La logique victimaire des sciences humaines
Ce qui différencie les lettres
Ce court pamphlet n'exprime qu'un ras-le-bol très personnel. L'auteure ne prétend pas représenter un quelconque groupe, bien qu'elle croit décrire, peut-être illusoirement, un sentiment que partage ses collègues au bac en lettres et sciences humaines et ceux en études anglaises.
Les étudiants se réclamant des sciences humaines se plaignent de et dénoncent sans relâche le manque de reconnaissance, et conséquemment de ressources, dont ils sont victimes. Pourtant, toutes les sciences non appliquées partagent le même sort, qu'elles soient pures ou humaines. Pourquoi ce sectarisme alors?
Les lettres ne revendiquent rien parce qu'elles ne servent à rien. La littérature, comme tout art, ne produit pas de savoir, ne change pas le monde: elle touche un lecteur. La suite dépend dudit individu. Ainsi, la poursuite d'études littéraires est un geste purement égoïste, visant généralement la multiplication de ce geste égoïste par la création ou l'enseignement. Les lettres ne réclament rien puisqu'elles prennent sur elles la responsabilité de produire un impact, sans la médiation de dirigeants, d'experts ou de journalistes. Elles ont l'humilité de reconnaître qu'elles ne servent à rien, de s'en satisfaire, et même de s'y plaire.

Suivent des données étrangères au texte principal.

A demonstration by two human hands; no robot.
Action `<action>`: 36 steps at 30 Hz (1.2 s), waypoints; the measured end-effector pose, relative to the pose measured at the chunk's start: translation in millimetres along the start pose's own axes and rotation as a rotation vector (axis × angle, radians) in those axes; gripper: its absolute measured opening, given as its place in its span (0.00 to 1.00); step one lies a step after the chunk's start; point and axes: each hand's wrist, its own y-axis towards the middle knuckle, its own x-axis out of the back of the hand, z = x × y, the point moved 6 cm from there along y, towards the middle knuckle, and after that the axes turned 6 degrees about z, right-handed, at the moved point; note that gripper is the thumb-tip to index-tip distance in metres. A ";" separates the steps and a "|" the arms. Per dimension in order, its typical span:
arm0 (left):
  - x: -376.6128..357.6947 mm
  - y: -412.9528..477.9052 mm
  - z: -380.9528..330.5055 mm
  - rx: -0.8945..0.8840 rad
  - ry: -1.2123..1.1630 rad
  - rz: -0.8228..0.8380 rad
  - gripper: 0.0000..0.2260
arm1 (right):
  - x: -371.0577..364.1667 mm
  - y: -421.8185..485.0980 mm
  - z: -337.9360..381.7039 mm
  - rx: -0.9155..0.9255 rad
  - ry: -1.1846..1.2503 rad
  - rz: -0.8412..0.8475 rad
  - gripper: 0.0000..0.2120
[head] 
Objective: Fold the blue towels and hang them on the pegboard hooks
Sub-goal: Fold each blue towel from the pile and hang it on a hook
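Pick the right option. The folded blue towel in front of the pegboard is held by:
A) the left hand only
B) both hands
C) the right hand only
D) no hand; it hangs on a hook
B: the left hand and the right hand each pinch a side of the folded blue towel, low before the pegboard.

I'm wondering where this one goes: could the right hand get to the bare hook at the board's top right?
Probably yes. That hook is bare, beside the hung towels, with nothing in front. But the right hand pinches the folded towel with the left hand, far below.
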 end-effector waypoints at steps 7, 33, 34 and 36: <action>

La littérature et son étude n'ont rien à offrir à la société mis à part l'éveil de la subjectivité individuelle, une personne à la fois. Elles n'ont aucune recommendation objective à offrir concernant son gouvernement puisqu'elles ne formulent que des points de vue subjectifs sur une situation ou une position, avec pour objectif de susciter la réflexion personnelle. La littérature n'a sa place que dans l'éducation.
Les études littéraires ne peuvent que guider les intéressés dans le vaste monde des lettres. En effet, les littéraires peuvent conseiller quiconque, voulant réfléchir sur un sujet donné, sur les oeuvres à lire, tout en lui pointant différents aspects de la narration, des personnages, de l'écriture sur lesquels porter son attention. De plus, si la littérature doit induire une émotion, les études littéraires peuvent rendre compte du pouvoir des mots, un pouvoir qui ne se restreint pas à l'utilisation artistique de la langue, mais qui s'applique également à tous ses emplois politiques. Les études littéraires offrent donc aux autres universitaires, tout domaine confondu, des pistes de savoir.
Où se situent les sciences humaines? Que croient-elles offrir à la société, à l'individu?
Avant de revendiquer une égalité de reconnaissance, une égalité somme toute quantitative difficile à cerner, les soi-disant sciences humaines devraient se pencher sur la définition et le projet qu'elles veulent se donner, la place qu'elles veulent occuper dans les sphères collective et personnelle. Une fois un but dessiné, elles pourront revendiquer le droit d'occuper cette place et l'octroiement d'un financement conséquent.